如果无视空中即便是白天也十分鲜艳的两道紫色光晕,今天的哈特城也算得上是十分平静。
对于哈特的平民来说,生活本就是凑活着过,魔界开启这件“大事”也就让他们兴奋了总共两天不到,就各回各家各找各妈了。贵族们看到风波逐渐平息,魔界也只是悬在头顶没半点动静,也松了一口气,又回复了往日吃吃喝喝无所事事的日常。
下午,亚历山卓王子打猎归来,发现王城的正门大开着,守门的士兵没有一个是站着的。有的人歪歪斜斜地靠着墙壁垂着脑袋,有的人头向着城内,面部朝下躺着,旁边站着受惊的马儿,似乎是入内救援时从马背上跌落了下来。
王子轻轻安抚胯下的马,举手示意与他同行的贵族不要贸然进入,他先派了一两个自告奋勇的仆人前去查看,那些面部朝下的士兵全都断了气,没有特别明显的外伤,但浑身上下布满了微不足道的小血点,非常的密集,看起来只是毛细血管出血。他们表情大都很安详,似乎死的很意外。
真正吓人的是那些靠着墙的士兵,他们仿佛已经石化了千年,与城墙彻底融为了一体,两个仆人合力也没能将一个士兵从墙上拽下来,回话给亚历山卓说得用镐子把他们的身体凿下来才行。那些士兵的面具像是长在脸上一样怎么也扒不开,仆人们借着亮光往里面看了看,吓得立马缩回头来,说眼睛和嘴巴都被人用红线缝了起来。
贵族们慌成一团,城内跌跌撞撞跑出一个小丑来,哭的满脸是泪,上气不接下气的说,一个奇怪的女人和少年大摇大摆的闯进了皇宫,不知用了什么妖术,谁也挡不住,还带走了昏迷不醒的公主。最后竟无视将他们包围的士兵,腾空而起,踏着云雾绝尘而去。

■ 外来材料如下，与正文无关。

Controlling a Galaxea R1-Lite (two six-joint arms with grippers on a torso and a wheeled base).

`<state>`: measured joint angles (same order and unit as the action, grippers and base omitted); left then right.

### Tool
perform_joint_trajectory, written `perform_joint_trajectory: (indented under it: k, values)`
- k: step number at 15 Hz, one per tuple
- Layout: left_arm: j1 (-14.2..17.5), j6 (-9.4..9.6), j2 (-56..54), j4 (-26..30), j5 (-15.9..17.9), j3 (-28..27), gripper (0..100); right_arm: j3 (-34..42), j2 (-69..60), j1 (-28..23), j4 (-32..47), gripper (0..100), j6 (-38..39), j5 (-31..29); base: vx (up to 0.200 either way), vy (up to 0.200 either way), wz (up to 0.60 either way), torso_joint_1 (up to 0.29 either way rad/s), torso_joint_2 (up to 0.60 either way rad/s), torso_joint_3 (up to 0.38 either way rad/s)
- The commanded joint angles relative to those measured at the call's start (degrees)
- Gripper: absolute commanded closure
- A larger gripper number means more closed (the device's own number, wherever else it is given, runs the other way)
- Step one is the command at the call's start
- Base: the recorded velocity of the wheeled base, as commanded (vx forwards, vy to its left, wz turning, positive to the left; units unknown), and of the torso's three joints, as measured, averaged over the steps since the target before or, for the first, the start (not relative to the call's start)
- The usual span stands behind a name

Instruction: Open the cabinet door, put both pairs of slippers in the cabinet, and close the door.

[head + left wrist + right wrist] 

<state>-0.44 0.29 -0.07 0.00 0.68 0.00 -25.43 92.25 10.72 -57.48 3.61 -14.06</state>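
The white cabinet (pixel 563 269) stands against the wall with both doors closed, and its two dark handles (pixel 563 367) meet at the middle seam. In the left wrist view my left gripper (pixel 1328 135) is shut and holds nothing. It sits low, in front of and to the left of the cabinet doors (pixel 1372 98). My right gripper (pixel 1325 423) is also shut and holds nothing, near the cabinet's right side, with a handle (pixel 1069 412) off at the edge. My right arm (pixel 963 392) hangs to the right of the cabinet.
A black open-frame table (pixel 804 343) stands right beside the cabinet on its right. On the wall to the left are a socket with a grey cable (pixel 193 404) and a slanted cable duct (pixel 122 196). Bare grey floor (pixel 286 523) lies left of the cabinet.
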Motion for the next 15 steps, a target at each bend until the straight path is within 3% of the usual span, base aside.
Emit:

亚历山卓一听立马急了,赶紧率人从后门进入,王宫外面安静的可怕,大厅里却异常嘈杂,一堆人簇拥着脸色铁清国王,他看上随时都会断气。亚历山卓有些精神恍惚,眼前的一切都被罩上了一层蓝色的梦幻滤镜,他觉得这场面似曾相识,小声问下人妹妹是从哪里被掳走的,下人回答说是卧室。他赶紧奔向楼梯,以最快的速度来到了案发现场---------
推开门,一股香风扑面而来,妹妹的卧室与往日没什么不同,虽是公主的房间,却布置的非常素雅,白色的床单,白色的窗帘,窗户仍然开着,轻纱随风飘动,似乎主人随时都会回来。她的梳妆台上放着很多香水,以及许多亚历山卓不认识,但一看就价值不菲的瓶瓶罐罐。王子走到桌子前面,看到一把粉色的梳子,上面还缠着几根金色头发,是主人今早还使用过它的证据。他还发现这几日妹妹多了几管口红,皱了皱眉头,亚历山卓不喜欢妹妹化妆,总教育她自然美最高级,看来是一句也没听进去。
离开桌子,他坐到了床沿上,床中央仍留有一个浅坑,证明主人刚从上面直起腰来,他弯下腰摸了摸,床单已经冷了,应该是被风吹的。亚历山卓触电一般缩回了手,那种冰冷的触感刺痛了他。他茫然的站起身来,柔和的滤镜消失了,周遭的一切清晰了起来,脑子嗡的一声。
想不明白,想不明白,这里有如此众多的痕迹,可她怎么就是不在了呢?
啪踏,一滴温暖的液体滴了下来,亚历山卓泪眼模糊地用指尖沾了沾,不是眼泪,那又是什么东西?他抬起失魂落魄的脑袋,没成想在空中与另一颗失魂落魄的脑袋四目相交了-----一个年轻士兵像蚊子一样被拍烂了,被自己的内脏和肠子黏在了天花板上。